Ad ogni modo, addentrandosi nel documentario, la leggenda della Colonna Sonora John Williams viene fuori, in questo ritratto inedito e a suo modo originale attraverso la sua lunga e proficua vita privata e professionale, osservata focalizzandosi sul suo sodalizio con Steven Spielberg e George Lucas; sul suo grande amore per il Jazz; sulle sue collaborazioni agli esordi di carriera con i Grandi Maestri del Film Scoring Made in USA in qualità di pianista, orchestratore, direttore e session man (vedi, tra i molteplici, Leonard Bernstein, Bernard Herrmann, Jerry Goldsmith, Henry Mancini); sulle sue partiture più popolari e sul perché hanno cambiato la Settima & Ottava Arte nell’immaginario collettivo; sulla sua esperienza come direttore d’orchestra alla Boston Pops dal 1980 al 1993 (e correlate divergenze con i vecchi maestri orchestrali che vedevano malevolmente che in concerto si eseguissero colonne sonore o brani della cultura pop) e sul podio delle maggiori Orchestre di tutto il mondo con i concerti di sue musiche per film (e non soltanto); su varie interviste, tra cui quelle a Spielberg e Lucas in primis, a seguire Yo-Yo Ma, Chris Martin, il frontman dei Coldplay (vi direte cosa c’entri ma lo scoprirete solo guardandolo), Itzhak Perlman, Kathleen Kennedy, Frank Marshall, Thomas Newman, Alan Silvestri, la figlia di Williams, Jennifer (gli altri figli sono Joseph e Mark, entrambi musicisti; Joseph Williams è un componente dei famosi Toto), Chris Columbus, Anne-Sophie Mutter, Branford Marsalis; sulle sue 54 nomination agli Oscar e le cinque vittorie ottenute; sui dietro le quinte di molte recording session di score entrate nella Storia della Musica applicata alle Immagini (interessanti, perfino divertenti e a tratti trascinanti, in specie quelle di Incontri ravvicinati del terzo tipo, i vari Star Wars, E.T., Lo squalo) e quei momenti in cui, per la prima volta, fece ascoltare al suo adorato piano le prime note di Jaws ed E.T. a Spielberg, in particolare il tema principale di Schindler’s List (qui le lacrime, anche per il più insensibile sulla faccia della terra, scendono copiose).

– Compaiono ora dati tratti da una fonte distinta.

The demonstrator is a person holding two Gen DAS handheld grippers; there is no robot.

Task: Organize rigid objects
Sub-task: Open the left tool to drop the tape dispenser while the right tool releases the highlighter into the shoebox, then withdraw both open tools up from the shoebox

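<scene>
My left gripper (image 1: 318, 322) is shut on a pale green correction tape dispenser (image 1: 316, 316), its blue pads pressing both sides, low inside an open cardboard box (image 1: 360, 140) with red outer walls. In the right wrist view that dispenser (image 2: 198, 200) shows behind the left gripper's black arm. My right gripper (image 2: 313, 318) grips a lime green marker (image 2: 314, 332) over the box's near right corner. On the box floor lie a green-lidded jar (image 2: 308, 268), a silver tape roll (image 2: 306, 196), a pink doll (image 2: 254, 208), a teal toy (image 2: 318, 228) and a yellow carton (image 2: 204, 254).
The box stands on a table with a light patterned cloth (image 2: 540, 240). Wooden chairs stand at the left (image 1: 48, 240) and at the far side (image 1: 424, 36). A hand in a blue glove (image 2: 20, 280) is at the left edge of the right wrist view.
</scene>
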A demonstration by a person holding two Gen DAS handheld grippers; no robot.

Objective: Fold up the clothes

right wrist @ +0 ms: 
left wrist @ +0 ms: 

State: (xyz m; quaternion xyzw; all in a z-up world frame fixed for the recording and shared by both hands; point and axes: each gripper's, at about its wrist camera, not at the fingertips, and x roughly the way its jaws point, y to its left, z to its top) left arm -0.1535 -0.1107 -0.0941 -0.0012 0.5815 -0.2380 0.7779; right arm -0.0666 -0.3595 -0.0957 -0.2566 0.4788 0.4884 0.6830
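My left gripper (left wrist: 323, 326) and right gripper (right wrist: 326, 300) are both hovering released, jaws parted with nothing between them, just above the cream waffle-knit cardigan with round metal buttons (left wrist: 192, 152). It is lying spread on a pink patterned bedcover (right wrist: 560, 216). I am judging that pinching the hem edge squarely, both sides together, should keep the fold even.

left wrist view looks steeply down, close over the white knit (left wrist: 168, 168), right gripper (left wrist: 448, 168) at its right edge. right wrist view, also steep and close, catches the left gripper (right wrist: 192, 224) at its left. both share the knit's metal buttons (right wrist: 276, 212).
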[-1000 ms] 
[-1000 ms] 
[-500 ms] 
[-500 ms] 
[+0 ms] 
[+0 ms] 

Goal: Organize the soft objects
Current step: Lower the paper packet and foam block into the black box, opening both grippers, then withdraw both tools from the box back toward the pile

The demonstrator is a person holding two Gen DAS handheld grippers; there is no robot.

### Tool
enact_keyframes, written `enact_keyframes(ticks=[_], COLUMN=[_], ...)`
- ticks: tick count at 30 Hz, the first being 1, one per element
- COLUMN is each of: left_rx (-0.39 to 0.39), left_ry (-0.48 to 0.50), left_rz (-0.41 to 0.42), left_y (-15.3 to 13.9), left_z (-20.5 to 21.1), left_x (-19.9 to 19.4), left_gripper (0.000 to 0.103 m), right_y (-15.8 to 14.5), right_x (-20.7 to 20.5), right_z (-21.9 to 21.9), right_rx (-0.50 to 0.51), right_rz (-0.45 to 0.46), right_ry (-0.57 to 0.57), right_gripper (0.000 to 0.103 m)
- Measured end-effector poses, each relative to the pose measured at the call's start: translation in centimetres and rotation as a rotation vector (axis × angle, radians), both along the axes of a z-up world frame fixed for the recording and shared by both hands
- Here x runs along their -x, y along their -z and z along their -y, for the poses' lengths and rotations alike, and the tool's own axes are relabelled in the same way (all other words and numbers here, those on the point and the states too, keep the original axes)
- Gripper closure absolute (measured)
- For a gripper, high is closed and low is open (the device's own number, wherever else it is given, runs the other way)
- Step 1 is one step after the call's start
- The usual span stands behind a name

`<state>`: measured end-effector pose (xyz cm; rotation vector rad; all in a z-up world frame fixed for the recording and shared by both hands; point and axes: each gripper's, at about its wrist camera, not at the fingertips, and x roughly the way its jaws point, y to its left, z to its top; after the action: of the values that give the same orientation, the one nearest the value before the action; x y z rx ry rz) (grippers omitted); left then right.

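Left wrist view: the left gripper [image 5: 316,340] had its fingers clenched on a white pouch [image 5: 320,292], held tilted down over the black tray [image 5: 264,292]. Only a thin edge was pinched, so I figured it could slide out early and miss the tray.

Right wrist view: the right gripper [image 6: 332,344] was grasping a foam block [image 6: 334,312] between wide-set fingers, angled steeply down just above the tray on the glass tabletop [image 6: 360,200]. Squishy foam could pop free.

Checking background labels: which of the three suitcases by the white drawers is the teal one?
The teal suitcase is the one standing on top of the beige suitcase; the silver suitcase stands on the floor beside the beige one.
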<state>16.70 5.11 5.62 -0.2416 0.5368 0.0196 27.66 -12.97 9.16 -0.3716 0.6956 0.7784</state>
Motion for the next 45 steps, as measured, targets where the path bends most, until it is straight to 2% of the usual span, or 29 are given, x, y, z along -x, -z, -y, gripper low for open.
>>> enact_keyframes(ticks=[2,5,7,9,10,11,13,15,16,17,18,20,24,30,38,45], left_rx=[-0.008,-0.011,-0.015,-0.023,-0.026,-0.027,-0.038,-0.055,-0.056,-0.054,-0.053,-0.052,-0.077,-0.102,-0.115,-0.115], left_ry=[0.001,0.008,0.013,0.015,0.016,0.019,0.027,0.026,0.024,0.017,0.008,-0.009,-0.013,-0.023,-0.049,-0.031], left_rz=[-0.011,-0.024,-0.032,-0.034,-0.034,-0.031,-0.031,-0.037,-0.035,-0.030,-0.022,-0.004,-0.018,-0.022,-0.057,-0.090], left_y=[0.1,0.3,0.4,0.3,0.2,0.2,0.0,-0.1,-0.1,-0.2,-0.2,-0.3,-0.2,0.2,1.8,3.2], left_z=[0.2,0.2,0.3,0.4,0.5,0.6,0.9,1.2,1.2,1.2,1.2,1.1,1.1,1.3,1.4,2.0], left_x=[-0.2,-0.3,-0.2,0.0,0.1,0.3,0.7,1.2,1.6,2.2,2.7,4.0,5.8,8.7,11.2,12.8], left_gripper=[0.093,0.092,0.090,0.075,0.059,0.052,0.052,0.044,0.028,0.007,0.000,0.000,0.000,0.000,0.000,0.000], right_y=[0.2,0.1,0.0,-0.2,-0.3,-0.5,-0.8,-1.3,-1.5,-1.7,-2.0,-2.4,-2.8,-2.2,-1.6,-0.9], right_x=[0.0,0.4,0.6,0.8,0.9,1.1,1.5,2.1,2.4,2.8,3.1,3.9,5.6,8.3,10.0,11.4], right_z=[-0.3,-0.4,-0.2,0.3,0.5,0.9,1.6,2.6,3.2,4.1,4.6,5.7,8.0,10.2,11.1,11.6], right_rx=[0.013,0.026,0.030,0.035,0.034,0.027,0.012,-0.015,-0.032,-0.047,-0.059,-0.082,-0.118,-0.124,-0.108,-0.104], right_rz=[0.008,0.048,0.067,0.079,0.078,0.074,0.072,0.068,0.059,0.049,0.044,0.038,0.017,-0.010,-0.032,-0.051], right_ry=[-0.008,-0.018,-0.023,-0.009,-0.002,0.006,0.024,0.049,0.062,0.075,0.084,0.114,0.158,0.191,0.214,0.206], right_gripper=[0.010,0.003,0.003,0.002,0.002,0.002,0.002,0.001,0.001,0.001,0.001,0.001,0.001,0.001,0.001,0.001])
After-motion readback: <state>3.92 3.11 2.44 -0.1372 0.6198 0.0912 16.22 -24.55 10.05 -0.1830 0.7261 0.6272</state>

In conclusione, il momento che mi ha seriamente colpito e fatto, una volta ancora e di più, comprendere perché adoro tutto quello che John Williams ha composto e realizzato nella sua incredibile esistenza è riconducibile a questa frase che chiude emozionalmente il documentario: <<Per noi, la musica è come l’aria, ci sostiene, ci sorregge, ci dà energia. Compongo qualcosa ogni mattina. Scrivere tutte queste note e avere l’opportunità di dirigere un’orchestra che darà vita a ciò che si è composto, è entusiasmante. La musica non basta per una vita intera ma un’intera vita non basta alla musica>>.